Masjid Besar Bujang Salim ini seringkali
disebut sebagai kembarannya Masjid Raya Baiturrahman di Kutaraja Banda Aceh
karena kemiripan diantara keduanya. Namun demikian kedua masjid ini tidaklah
benar benar serupa meski memang pembangunan masjid Bujang Salim ini meniru gaya
masjid Raya Baiturrahman. Sekilas pandang kedua masjid ini memanglah tampak
serupa.
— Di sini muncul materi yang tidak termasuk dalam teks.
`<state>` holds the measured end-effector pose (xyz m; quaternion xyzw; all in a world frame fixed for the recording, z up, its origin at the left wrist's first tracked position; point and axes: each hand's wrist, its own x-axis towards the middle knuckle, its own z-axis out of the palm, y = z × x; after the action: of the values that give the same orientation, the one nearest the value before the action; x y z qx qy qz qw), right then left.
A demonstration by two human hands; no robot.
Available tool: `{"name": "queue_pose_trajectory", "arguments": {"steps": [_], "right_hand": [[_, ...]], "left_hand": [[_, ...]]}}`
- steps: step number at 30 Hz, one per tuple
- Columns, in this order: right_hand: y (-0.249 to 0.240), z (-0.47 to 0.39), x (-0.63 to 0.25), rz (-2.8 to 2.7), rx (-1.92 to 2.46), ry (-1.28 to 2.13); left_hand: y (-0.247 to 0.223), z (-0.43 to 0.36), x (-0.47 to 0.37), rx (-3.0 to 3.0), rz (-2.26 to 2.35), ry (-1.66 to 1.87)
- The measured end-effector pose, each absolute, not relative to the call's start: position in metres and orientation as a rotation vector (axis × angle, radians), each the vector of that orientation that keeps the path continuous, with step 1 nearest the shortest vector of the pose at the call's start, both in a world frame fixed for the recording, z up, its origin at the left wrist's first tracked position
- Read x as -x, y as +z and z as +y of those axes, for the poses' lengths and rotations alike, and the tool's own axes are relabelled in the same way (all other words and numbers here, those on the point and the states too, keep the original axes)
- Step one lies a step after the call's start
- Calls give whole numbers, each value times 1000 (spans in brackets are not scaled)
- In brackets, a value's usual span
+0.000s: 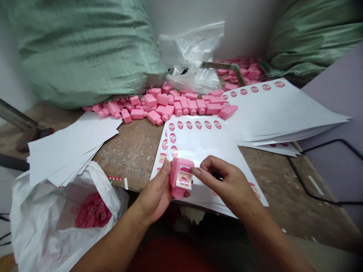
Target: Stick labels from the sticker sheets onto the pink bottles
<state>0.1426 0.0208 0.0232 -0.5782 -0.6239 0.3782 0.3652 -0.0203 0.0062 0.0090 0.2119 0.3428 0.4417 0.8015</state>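
A small pink plastic bottle (176,172) is gripped in my left hand (159,190), its neck pointing down toward me. On its face lies a pink and white label (185,176). My right hand (227,181) pinches the upper right edge of that label between thumb and index finger. Whether the label is fully stuck to the bottle, I cannot tell. Under both hands is a white sticker sheet (198,141), with oval pink stickers along its top and left edges. Behind it, a heap of pink bottles (163,102) spreads across the table.
An open white sack (31,211) with labelled pink bottles stands at the lower left. White paper sheets (73,139) overhang the table (127,151) above it. More sticker sheets (272,109) lie right. Green sacks (90,49) and a clear plastic bag (195,49) are behind.
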Motion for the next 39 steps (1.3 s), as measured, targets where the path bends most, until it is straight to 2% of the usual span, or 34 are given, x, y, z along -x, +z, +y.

Namun demikian, bila Masjid Raya Baiturrahman memiliki tujuh buah
kubah, Masjid Besar Bujang Salim ini hanya memiliki lima kubah saja.
Masjid Budjang Salim
Jl. Ramai Keude Krueng Geukueh
Ds. Beringin Dua, Kec. Dewantara,
Kab. Aceh Utara
Provinsi Aceh, Indonesia
Masjid Percontohan
Nasional 2016
Masjid Besar Bujang Salim meraih penghargaan
sebagai juara satu lomba masjid percontohan kategori Ri’ayah
(pembangunan/pemeliharaan) tingkat nasional tahun 2016 yang digelar Kementerian Agama (Kemenag) RI. Pada awal
2016, Masjid Besar Bujang Salim terpilih menjadi masjid besar percontohan di
Aceh, menjadikannya sebagai
wakil provinsi Aceh untuk mengikuti lomba masjid tingkat nasional yang
diadakan Kementerian Agama RI melalui Direktorat Jenderal Bimbingan Masyarakat
Islam.
Proses penilaian diawali dengan
verifikasi oleh tim Kemenag RI pada September 2016. Tim yang turun langsung ke
lokasi masjid ini, menilai idarah (manajemen), imarah (kemakmurah/peribadatan),
dan ri’ayah. Aspek penilaian bukan hanya dalam bentuk fisik, tapi juga sarana
dan kegiatan di masjid. Hasil
verifikasi lapangan ini diperiksa kembali dalam sidang yang melibatkan Dewan
Majelis Indonesia (DMI), Majelis Ulama Indonesia (MUI), panitia lomba, serta
organisasi masyarakat Islam.
Pada 13 Desember 2016, Kabid
Imarah Bujang Salim Tgk M Katsir Syamsyuddin memenuhi undangan panitia untuk
mempresentasikan profil masjid tersebut di hadapan para guru besar dari
berbagai universitas dan unsur lainnya, yang menjadi dewan juri, di Lumire
Hotel Pasar Senen, Jakarta Pusat. Setelah
melewati proses panjang dan perbandingan dengan masjid-masjid lain dari seluruh
Indonesia, dewan juri sepakat menetapkan Masjid Besar Bujang Salim sebagai
juara satu masjid percontohan untuk kategori Ri’ayah
(pembangunan/pemeliharaan). Sementara juara kedua diraih oleh Masjid Asmaul Husna Banten dan juara tiga
Masjid Baitul Makmur, Kepulauan Riau.
Fitur interior Masjid Besar Bujang Salim |
Tropi dan piagam penghargaan yang
diteken Menteri Agama Lukman Hakim Saefuddin, diserahkan Sekretaris Direktorat
Jenderal Bimbingan Masyarakat Islam Kemenag RI, Prof Dr Muhammadiyah Amin.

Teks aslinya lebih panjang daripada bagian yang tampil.